Just when we hadn't heard from him in a while, Dana Holgorsen made sure we didn't forget about him. In the latest piece of news regarding the new West Virginia coach, Holgorsen took fans to task for not coming out in droves for Bowling Green. There's lots to digest here, so let's take a look.

First, if you haven't listened to the audio, do yourself a favor and do that first. It's amazing how much Holgorsen goes on and on about it, not backtracking at all.
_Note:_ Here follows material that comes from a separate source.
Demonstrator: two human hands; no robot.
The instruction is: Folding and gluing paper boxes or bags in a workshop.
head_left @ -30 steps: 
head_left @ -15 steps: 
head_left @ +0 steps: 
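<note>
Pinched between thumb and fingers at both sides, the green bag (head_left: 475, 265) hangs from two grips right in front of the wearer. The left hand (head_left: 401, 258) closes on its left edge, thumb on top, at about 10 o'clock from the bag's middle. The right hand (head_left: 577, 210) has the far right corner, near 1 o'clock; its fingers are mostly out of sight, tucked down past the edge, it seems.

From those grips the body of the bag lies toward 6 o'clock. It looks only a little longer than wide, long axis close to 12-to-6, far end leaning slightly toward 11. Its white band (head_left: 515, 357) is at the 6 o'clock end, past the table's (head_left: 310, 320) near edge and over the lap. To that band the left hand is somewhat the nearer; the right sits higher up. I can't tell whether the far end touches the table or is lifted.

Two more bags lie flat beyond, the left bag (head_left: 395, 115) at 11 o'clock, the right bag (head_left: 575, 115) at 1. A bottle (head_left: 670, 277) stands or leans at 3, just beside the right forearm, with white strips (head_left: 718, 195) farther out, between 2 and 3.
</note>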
Okay, so what did he have to say? Well for starters, he couldn't understand why the weather would have anything to do with keeping people at home:

"You came into last week, where you've got all kinds of excuses not to play well. Like, had to cancel the Mantrip, we had bad weather, it was cold. It was wet," he said. "The environment was terrible. It was relatively early -- maybe you didn't respect your opponent. No matter what the excuses were, our players didn't buy into it. But obviously our fan base did. So whatever our expectations are with our players as far as preparing every week and going to the game and playing their best, I highly encourage our students and our support to take the same approach. You only get seven opportunities a year.

I'm kind of torn on this. I can understand not wanting to sit outside in the rain to watch a terrible team. Personally, I rarely get to every game each year. I don't think it makes me any less of a fan, but sometimes I find it's simply not worth it to make the commute into town, battle for parking, and then deal with a long walk to the stadium - especially for a noon kickoff. When you add in the fact of playing against a lackluster opponent on a miserable day, it gives people plenty of reasons to stay home.
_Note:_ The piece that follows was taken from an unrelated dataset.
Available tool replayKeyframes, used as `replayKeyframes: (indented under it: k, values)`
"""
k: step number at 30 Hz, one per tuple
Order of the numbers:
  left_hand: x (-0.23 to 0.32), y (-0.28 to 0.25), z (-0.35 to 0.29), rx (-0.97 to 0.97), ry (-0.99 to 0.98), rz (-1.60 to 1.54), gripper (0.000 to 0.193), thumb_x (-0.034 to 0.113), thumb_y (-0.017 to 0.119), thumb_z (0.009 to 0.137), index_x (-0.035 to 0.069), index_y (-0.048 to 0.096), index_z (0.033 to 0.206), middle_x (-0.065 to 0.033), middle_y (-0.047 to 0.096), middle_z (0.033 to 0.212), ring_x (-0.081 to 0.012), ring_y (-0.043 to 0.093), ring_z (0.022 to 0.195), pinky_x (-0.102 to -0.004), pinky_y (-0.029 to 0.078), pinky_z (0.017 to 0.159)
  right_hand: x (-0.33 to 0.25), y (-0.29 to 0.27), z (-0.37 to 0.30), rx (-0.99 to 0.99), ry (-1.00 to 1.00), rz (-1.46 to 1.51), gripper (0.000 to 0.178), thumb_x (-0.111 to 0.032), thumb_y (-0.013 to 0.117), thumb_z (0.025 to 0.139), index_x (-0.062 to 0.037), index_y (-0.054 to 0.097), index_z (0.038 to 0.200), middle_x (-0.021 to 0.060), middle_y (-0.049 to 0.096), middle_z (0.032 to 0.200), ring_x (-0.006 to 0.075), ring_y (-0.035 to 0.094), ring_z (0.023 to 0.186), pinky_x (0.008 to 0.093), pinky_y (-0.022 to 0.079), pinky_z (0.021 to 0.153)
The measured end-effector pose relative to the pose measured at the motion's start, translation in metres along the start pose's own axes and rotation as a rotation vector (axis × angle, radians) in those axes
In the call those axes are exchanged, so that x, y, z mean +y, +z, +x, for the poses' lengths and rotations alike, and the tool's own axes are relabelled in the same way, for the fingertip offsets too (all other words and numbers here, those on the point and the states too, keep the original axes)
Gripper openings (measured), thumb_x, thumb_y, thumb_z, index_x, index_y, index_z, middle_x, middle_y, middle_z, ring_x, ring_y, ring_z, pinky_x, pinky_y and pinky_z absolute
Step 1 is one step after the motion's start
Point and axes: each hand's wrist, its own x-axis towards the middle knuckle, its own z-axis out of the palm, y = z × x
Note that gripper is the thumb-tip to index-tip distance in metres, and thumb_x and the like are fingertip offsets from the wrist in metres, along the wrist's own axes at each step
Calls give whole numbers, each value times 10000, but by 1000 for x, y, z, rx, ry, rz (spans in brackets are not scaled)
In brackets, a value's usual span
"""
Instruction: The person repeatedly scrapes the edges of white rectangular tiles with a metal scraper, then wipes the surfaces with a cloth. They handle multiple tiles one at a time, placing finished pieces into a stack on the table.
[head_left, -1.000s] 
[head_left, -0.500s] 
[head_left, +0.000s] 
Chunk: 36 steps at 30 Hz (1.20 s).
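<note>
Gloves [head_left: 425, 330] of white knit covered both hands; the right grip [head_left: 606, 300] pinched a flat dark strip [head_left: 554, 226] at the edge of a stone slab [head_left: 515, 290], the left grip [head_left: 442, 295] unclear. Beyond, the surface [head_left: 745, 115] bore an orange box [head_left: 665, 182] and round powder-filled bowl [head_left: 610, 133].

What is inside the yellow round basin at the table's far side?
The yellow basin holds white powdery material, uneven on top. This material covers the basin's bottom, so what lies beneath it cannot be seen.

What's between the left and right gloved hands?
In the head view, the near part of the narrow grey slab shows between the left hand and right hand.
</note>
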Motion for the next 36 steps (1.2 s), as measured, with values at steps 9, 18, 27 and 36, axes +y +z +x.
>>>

I get what he's saying, but it's like anything else. Do you want to go to the beach on a crappy day? Or to a concert, etc.? To me, football isn't much different.
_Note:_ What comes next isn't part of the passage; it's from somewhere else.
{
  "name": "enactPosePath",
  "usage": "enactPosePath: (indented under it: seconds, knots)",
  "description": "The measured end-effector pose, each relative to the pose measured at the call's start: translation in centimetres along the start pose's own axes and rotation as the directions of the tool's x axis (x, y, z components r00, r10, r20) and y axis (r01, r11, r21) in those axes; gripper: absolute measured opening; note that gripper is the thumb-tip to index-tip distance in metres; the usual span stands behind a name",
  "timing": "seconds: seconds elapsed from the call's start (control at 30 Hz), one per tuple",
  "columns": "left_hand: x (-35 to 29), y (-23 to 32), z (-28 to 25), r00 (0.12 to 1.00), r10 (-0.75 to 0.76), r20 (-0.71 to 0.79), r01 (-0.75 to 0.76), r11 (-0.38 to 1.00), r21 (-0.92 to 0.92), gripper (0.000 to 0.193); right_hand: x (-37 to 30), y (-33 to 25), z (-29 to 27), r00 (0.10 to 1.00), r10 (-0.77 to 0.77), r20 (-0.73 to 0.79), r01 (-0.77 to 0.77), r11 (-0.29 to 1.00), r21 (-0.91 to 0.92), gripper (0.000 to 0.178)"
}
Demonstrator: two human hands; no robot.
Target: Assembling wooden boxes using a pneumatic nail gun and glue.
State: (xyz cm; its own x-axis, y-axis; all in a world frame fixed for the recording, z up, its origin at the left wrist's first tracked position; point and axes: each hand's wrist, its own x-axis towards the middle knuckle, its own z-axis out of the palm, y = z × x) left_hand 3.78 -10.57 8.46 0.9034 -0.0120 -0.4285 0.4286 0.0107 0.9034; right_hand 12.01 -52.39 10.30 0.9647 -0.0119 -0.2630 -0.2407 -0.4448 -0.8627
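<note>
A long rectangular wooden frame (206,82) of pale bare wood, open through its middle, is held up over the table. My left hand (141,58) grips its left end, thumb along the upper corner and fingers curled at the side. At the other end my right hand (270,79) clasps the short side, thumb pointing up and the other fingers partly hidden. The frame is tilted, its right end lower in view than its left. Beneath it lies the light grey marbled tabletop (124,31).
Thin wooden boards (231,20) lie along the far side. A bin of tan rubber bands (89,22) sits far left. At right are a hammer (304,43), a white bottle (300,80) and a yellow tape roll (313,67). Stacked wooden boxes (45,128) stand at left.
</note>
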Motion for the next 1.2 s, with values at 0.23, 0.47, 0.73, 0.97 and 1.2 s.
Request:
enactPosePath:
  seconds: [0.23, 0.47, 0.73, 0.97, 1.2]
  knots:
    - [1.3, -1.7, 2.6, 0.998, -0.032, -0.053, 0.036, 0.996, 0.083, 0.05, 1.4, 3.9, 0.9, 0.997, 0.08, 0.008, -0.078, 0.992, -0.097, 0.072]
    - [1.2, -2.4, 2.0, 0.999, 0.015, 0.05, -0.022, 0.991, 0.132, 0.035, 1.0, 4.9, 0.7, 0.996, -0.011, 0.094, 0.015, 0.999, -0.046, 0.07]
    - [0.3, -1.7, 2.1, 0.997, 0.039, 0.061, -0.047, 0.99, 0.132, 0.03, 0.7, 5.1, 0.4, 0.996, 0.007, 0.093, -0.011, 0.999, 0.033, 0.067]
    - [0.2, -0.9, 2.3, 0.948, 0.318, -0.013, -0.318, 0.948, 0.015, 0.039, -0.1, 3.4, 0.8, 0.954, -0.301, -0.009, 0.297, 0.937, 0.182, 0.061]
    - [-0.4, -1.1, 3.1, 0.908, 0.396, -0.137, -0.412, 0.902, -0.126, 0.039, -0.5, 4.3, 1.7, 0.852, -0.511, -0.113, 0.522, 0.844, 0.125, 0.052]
Yeah, I get it. 'Dude, but it's football.' Well, okay - fine. But I still don't want to sit outside for three hours and be miserable. Want to take away my fan card? Please. For the past 15 years, I've caught the majority every football and basketball game either in-person or on TV. And the ones I missed, I've caught on the radio, followed online, or caught the results afterwards.

Sorry, but missing a game against Bowling Green in the rain doesn't mean you're not doing your job as a fan.

That said, the whole 'seven opportunities' a year thing? Totally get it.

Holgorsen went on...

What's so hard about it? Is it too cold? It wasn't too cold for our players. It wasn't too cold for our coaches or managers or trainers. They were out there. So why did we have 20,000 people less at this one than we did last week?

This is where things got a little crazy. The players were out there because they have something we like to call a scholarship. The walk-ons? They're a part of the team. The coaches, managers, and trainers? Dude, It's their job. Comparing the situations of fans to that of those people that make up the team is just short of insanity.

Then, there was the talk about elite programs:

"The funny part about it, we're all talking two weeks ago about how much difference the crowd's going to make to the LSU people. Well, LSU played well in front of 62,000 of our people and then turned around and went home and played a 1-4 Kentucky team at noon and had 95,000 people there. You want to talk about an elite program, that's one. I don't know about this place."

Yeah, I get that, but elite programs are few and far between. There aren't many atmospheres that will produce that kind of turnout on a regular basis.

The other thing of note is that, as Andrea Adelson points out, West Virginia has the best attendance in the Big East (insert appropriately timed Big East joke here). Holgorsen's going all Holgorsen because that's not good enough. 55,000+ this year with conference play not even having started yet isn't all that bad. I've got no problem with Holgorsen wanting fans to step it up a bit, but it just seems a bit ill-timed to me, that's all. There are worse things than drawing 45K for Bowling Green and Holgorsen probably would have been better served by saying something to the effect of 'We're grateful for our fans and we hope that more turn out this weekend.'

This type of stuff really hits home with all the talk we've had recently about attendance at Pitt. I've tried to explain this before, but Pitt is a different animal from West Virginia or most other college towns for that matter. But sticking with Holgorsen ... man, I don't see how this helps him at all.

What does he think will happen? Does he expect fans to now show up en masse and say, 'You're right, Dana - our bad?' Chances are slim that a considerable amount of people would take that stance. So other than the status quo, the final outcome is that he alienates some people. That probably won't happen to the ones that are already on his side, rather the group of West Virginians that were tired of his act from the start.

How's this play out? It's probably going to be a blip on the radar. Win and things will be fine. Lose, however, and this type of stuff will come back to haunt him.